Horsea was actually two islands once: Great and Little Horsea. It was used as a military facility where they joined the two to become one and in doing so created a lake in the late 1800s where they could do torpedo testing.  Eventually this lake became too small for new torpedo technology and it became obselete prior to the First World War. However, the island and the lake remained in the ownership of the Ministry of Defence and throughout the 1900s it was used for various testing of naval technologies. The landfill portion was developed in the 1970s and eventually closed in 2006 (although natural gas continues to be recovered).

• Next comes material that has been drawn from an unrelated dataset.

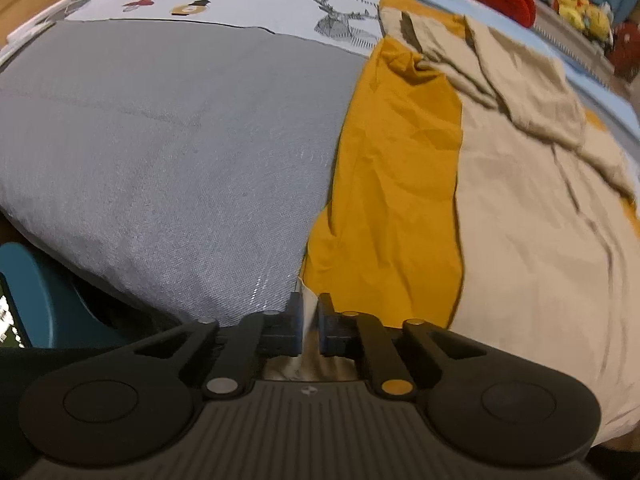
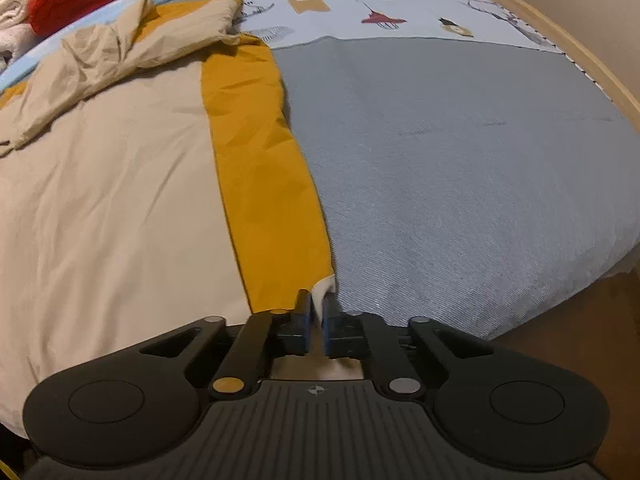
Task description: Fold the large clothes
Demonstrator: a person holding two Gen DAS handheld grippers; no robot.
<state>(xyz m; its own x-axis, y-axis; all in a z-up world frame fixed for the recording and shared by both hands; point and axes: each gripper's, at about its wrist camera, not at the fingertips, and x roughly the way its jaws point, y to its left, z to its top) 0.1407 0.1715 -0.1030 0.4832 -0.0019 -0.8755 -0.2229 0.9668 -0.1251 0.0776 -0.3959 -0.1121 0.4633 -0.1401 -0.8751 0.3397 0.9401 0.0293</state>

The Port Solent development today has a marina, retail and restaurants and a cinema, surrounded by multi-residential and townhouse developments.  You can walk around it and enjoy the boardwalks that meander through the marina and along the waterfront. Other parts of the island surrounding the development remain as areas of significant scientific interest and are protected due to the existence of certain rare flora and fauna that thrive in and on the chalky soil. It really is a neat example of sustainable development ... although it appears that they still only vent the natural gas emitting from the landfill.

Our shopping expedition proved futile, but we did take in the Golden Globe best drama award-winner: Three Billboard Outside of Ebbing, Missouri.  Written and directed by Martin McDonagh (of In Bruges fame) it is a masterfully-shot film about a woman's attempt to prod the local police into upping their efforts to find the murderer(s) of her teenage daughter. The Smith-Walsh review gives it 4/5 stars. After the film, we had a variety of choices regarding a place to eat, so we settled on Tex-Mex at Chimichanga's.  The food was good, not great. Angela is suffering from a cold so her appetite was somewhat limited, but the boys chowed down (not sure my post-holiday diet was adhered to on this trip!).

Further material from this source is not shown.